Choosing your architecture
SQS-only
You can publish a message directly to an SQS queue. This is useful for point-to-point communication.
- Decouples producers and consumers
- Supports dead-letter queues, retries, delay queues
SNS with optionally SQS
Alternatively, you can publish a message to an SNS topic instead. This is useful for a pub/sub model, e.g. when different systems will need to subscribe to a topic independently.
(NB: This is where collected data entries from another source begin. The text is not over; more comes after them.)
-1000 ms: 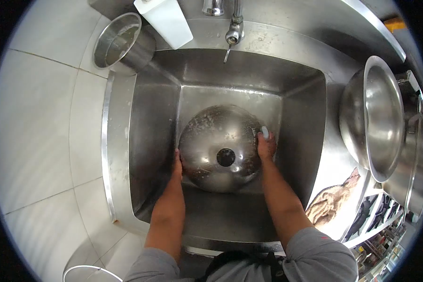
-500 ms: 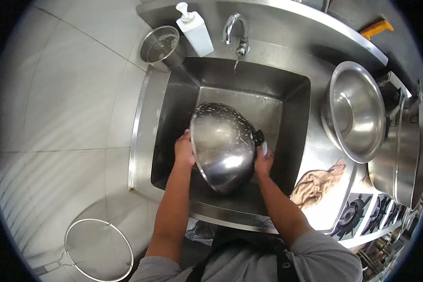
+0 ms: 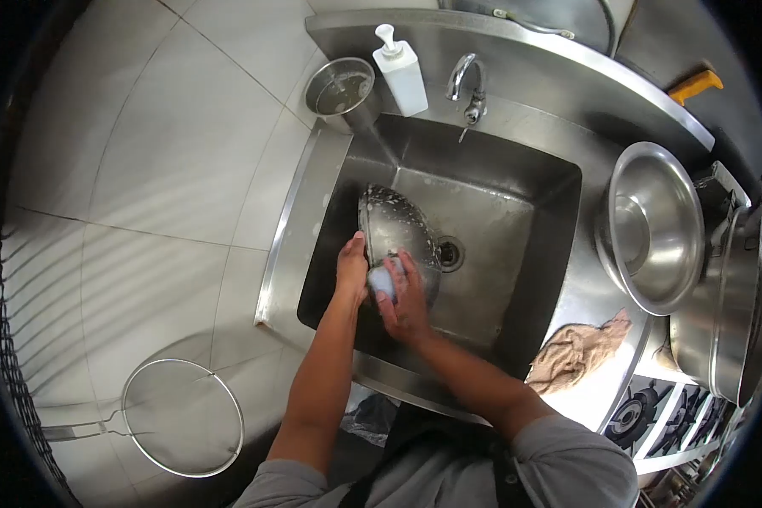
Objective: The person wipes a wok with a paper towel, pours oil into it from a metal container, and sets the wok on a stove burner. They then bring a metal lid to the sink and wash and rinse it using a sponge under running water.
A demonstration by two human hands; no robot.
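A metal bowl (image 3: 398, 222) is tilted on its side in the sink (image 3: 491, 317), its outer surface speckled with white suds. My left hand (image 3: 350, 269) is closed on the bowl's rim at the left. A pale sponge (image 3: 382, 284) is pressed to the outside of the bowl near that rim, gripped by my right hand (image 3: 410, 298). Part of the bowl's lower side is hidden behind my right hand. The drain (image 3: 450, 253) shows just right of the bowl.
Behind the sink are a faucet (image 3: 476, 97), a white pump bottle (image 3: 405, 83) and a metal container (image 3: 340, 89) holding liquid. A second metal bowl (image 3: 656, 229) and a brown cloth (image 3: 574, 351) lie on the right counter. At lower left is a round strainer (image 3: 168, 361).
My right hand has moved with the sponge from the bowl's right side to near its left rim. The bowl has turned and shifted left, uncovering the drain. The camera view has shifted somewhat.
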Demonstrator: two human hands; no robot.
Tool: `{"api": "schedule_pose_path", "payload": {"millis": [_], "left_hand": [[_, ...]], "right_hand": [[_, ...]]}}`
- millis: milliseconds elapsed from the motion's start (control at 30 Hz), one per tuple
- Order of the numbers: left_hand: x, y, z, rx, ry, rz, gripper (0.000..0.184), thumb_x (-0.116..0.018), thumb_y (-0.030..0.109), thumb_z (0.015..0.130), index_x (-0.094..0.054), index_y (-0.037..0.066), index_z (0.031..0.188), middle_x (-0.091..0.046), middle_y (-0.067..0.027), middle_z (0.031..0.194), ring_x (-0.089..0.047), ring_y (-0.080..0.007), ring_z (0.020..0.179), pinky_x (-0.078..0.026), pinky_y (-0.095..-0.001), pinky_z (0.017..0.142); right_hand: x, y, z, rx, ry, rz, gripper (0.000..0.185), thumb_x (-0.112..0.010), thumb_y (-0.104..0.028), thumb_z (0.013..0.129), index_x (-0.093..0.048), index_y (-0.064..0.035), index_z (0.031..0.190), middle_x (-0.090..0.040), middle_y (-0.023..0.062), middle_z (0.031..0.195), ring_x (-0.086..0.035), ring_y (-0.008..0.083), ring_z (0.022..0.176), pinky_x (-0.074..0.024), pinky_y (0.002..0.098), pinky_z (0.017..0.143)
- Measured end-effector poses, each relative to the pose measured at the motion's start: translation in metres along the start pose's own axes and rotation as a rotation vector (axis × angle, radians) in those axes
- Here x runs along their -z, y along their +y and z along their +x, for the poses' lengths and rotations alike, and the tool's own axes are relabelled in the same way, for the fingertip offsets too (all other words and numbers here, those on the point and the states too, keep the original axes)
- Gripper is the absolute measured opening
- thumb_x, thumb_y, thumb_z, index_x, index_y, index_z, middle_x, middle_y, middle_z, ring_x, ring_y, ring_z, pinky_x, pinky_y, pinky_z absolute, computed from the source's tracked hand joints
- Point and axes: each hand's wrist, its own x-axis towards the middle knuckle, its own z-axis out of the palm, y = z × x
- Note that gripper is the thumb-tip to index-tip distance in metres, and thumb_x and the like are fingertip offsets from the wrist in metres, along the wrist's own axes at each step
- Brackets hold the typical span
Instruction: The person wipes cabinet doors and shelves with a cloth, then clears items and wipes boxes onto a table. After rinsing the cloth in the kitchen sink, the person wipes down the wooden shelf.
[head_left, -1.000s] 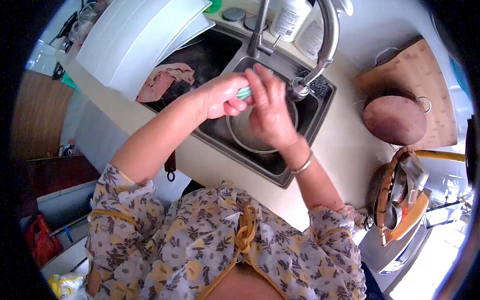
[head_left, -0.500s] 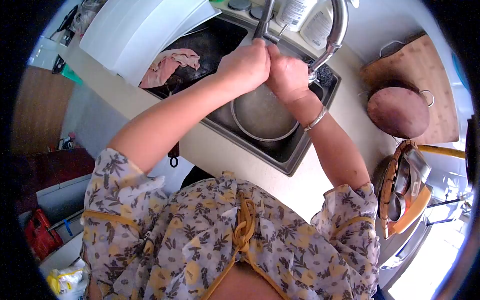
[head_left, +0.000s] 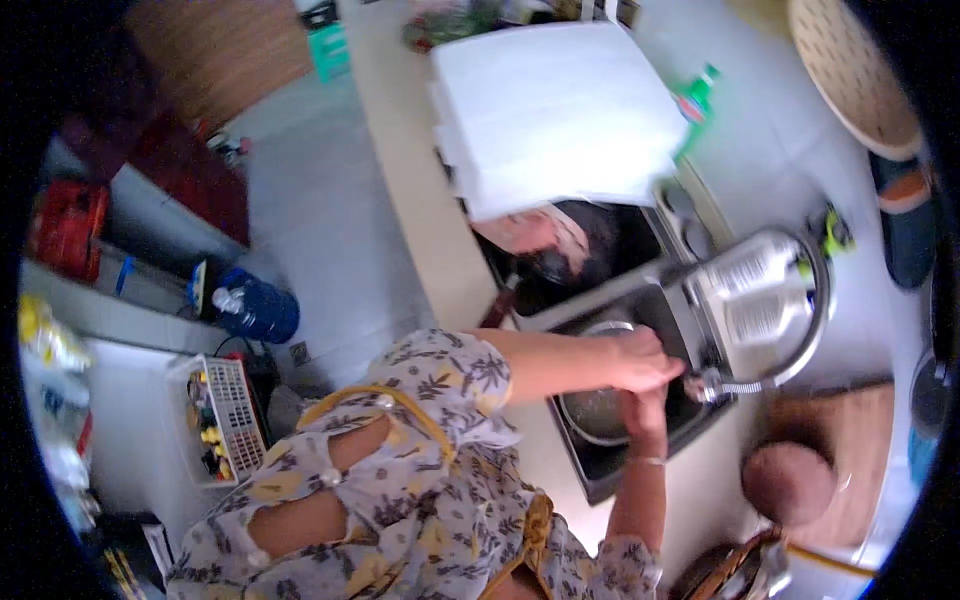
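Over the right-hand basin of the sink (head_left: pixel 590 487), my left hand (head_left: pixel 645 362) and my right hand (head_left: pixel 645 408) are pressed together. The fingers of my left hand are curled; what they hold, if anything, is hidden. My right hand is blurred and partly covered by the left, so its fingers do not show clearly. Below them a round pot (head_left: pixel 592 412) sits in the basin. The faucet head (head_left: pixel 708 386) is just to the right of my hands. In the other basin lies a pink cloth (head_left: pixel 540 235).
A large white rack or stack (head_left: pixel 560 115) stands over the far basin. Two white bottles (head_left: pixel 755 318) are behind the faucet. At the right are a wooden board (head_left: pixel 860 460), a round brown lid (head_left: pixel 788 483) and a basket (head_left: pixel 735 570). A green bottle (head_left: pixel 698 98) stands at the back.
The view has swung to the left, showing more floor. My hands remain together, and the green item seen between them a second ago no longer shows.
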Motion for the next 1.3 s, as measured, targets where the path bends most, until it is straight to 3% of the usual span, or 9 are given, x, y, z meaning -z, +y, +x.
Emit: {"api": "schedule_pose_path", "payload": {"millis": [100, 200, 233, 267, 333, 567, 800, 967, 1300], "left_hand": [[0.036, 0.019, 0.007, 0.421, 0.330, -0.118, 0.034, -0.049, 0.031, 0.088, -0.050, 0.007, 0.111, -0.063, -0.0176, 0.080, -0.061, -0.0364, 0.063, -0.049, -0.0480, 0.055], [0.093, -0.003, -0.038, 0.347, 0.241, -0.361, 0.032, -0.054, 0.026, 0.087, -0.046, 0.003, 0.108, -0.059, -0.0176, 0.076, -0.062, -0.0349, 0.065, -0.048, -0.0460, 0.054], [0.115, -0.007, -0.064, 0.290, 0.261, -0.428, 0.030, -0.055, 0.024, 0.087, -0.046, 0.003, 0.107, -0.058, -0.0169, 0.076, -0.062, -0.0349, 0.065, -0.047, -0.0462, 0.054], [0.136, -0.018, -0.086, 0.227, 0.289, -0.475, 0.029, -0.057, 0.021, 0.086, -0.045, 0.003, 0.106, -0.058, -0.0163, 0.076, -0.061, -0.0349, 0.064, -0.047, -0.0463, 0.054], [0.137, -0.043, -0.130, 0.061, 0.454, -0.467, 0.032, -0.060, 0.020, 0.084, -0.045, 0.004, 0.106, -0.058, -0.0154, 0.077, -0.061, -0.0336, 0.066, -0.047, -0.0456, 0.055], [0.228, -0.119, -0.316, -0.022, 0.523, -0.339, 0.047, -0.066, 0.017, 0.078, -0.046, 0.013, 0.120, -0.050, -0.0122, 0.095, -0.058, -0.0287, 0.080, -0.050, -0.0405, 0.063], [0.302, -0.226, -0.479, 0.064, 0.595, -0.570, 0.041, -0.069, 0.014, 0.077, -0.050, 0.008, 0.113, -0.052, -0.0140, 0.106, -0.056, -0.0261, 0.092, -0.048, -0.0372, 0.079], [0.324, -0.300, -0.559, 0.515, 0.744, -1.367, 0.035, -0.068, 0.007, 0.078, -0.054, 0.007, 0.110, -0.057, -0.0071, 0.105, -0.055, -0.0163, 0.096, -0.048, -0.0318, 0.078], [0.428, -0.409, -0.659, 0.819, 1.562, -1.139, 0.025, -0.058, -0.002, 0.082, -0.055, 0.008, 0.105, -0.058, -0.0019, 0.099, -0.054, -0.0116, 0.092, -0.046, -0.0271, 0.081]], "right_hand": [[0.001, -0.015, 0.003, -0.053, 0.134, -0.671, 0.057, -0.066, -0.028, 0.081, -0.043, -0.0032, 0.126, -0.050, 0.0138, 0.122, -0.053, 0.0260, 0.104, -0.0449, 0.0384, 0.086], [-0.020, -0.014, -0.004, 0.016, 0.098, -1.960, 0.063, -0.066, -0.020, 0.077, -0.037, -0.0030, 0.129, -0.043, 0.0281, 0.128, -0.051, 0.0457, 0.104, -0.0460, 0.0499, 0.080], [-0.047, -0.028, 0.005, -0.207, 0.089, -1.851, 0.041, -0.062, -0.024, 0.082, -0.052, -0.0029, 0.116, -0.058, 0.0265, 0.109, -0.054, 0.0465, 0.097, -0.0466, 0.0475, 0.079], [-0.052, -0.025, 0.017, -0.025, 0.262, -1.793, 0.030, -0.056, -0.029, 0.087, -0.061, -0.0012, 0.098, -0.064, 0.0188, 0.081, -0.062, 0.0374, 0.078, -0.0481, 0.0410, 0.068], [-0.110, -0.033, 0.015, 0.163, 0.550, -1.342, 0.034, -0.050, -0.033, 0.092, -0.063, -0.0011, 0.092, -0.064, 0.0095, 0.074, -0.060, 0.0210, 0.066, -0.0455, 0.0315, 0.059], [-0.384, -0.006, 0.055, 0.209, 0.388, -0.441, 0.037, -0.049, -0.024, 0.093, -0.053, 0.0042, 0.116, -0.055, 0.0120, 0.103, -0.056, 0.0144, 0.080, -0.0458, 0.0235, 0.058], [-0.553, 0.067, 0.150, 0.130, 0.152, -0.358, 0.034, -0.061, -0.001, 0.082, -0.056, 0.0027, 0.115, -0.059, 0.0063, 0.101, -0.054, 0.0131, 0.090, -0.0434, 0.0239, 0.077], [-0.631, 0.074, 0.217, 0.081, -0.214, -0.498, 0.043, -0.054, 0.007, 0.080, -0.053, 0.0019, 0.122, -0.055, 0.0050, 0.107, -0.051, 0.0141, 0.100, -0.0411, 0.0250, 0.085], [-0.761, 0.136, 0.419, -0.015, -0.826, -0.663, 0.055, -0.067, -0.007, 0.078, -0.048, -0.0036, 0.130, -0.049, -0.0015, 0.087, -0.048, 0.0086, 0.085, -0.0401, 0.0234, 0.076]]}}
Every subscriber can have its own SQS queue.
- Pushes messages to multiple subscribers (email, HTTP, Lambda, SQS, etc.)
- Good for broadcasting events to multiple systems
EventBridge
EventBridge is an event bus for event-driven architectures, and can be used in combination with SQS queues.
- Schema registry, event routing with rules
- Ideal for loosely coupled microservices
Adding CDK constructs
To add your SQS queue, you can use the constructs from aws-cdk-lib/aws-sqs
:
import { Stack, StackProps, Duration } from "aws-cdk-lib";
import { Construct } from "constructs";
import { Queue } from "aws-cdk-lib/aws-sqs";
import { SqsEventSource } from "aws-cdk-lib/aws-lambda-event-sources";
export class AppStack extends Stack {
constructor(scope: Construct, id: string, props?: StackProps) {
super(scope, id, props);
// const myLambdaFunction = ...
const myQueue = new Queue(this, "MyQueue", {
queueName: "my-queue"
});
// Add the SQS queue as event source for your Lambda
myLambdaFunction.addEventSource(new SqsEventSource(myQueue));
}
}
To add an SNS topic to your infrastructure code, you can use the CDK constructs from aws-cdk-lib/aws-sns
.
You can either create your own topic, or import an existing one with Topic.fromTopicArn
:
import { Stack, StackProps } from "aws-cdk-lib";
import { Construct } from "constructs";
import { Topic } from "aws-cdk-lib/aws-sns";
import { SqsSubscription } from "aws-cdk-lib/aws-sns-subscriptions";
export class AppStack extends Stack {
constructor(scope: Construct, id: string, props?: StackProps) {
super(scope, id, props);
// create your own SNS topic:
const myTopic = new Topic(this, "MyTopic", {
displayName: "my-topic",
topicName: "my-topic"
});
// make sure to arrange additional permissions to publish to your topic
// ...or import an existing one, e.g. from another project:
// const myTopic = Topic.fromTopicArn(...)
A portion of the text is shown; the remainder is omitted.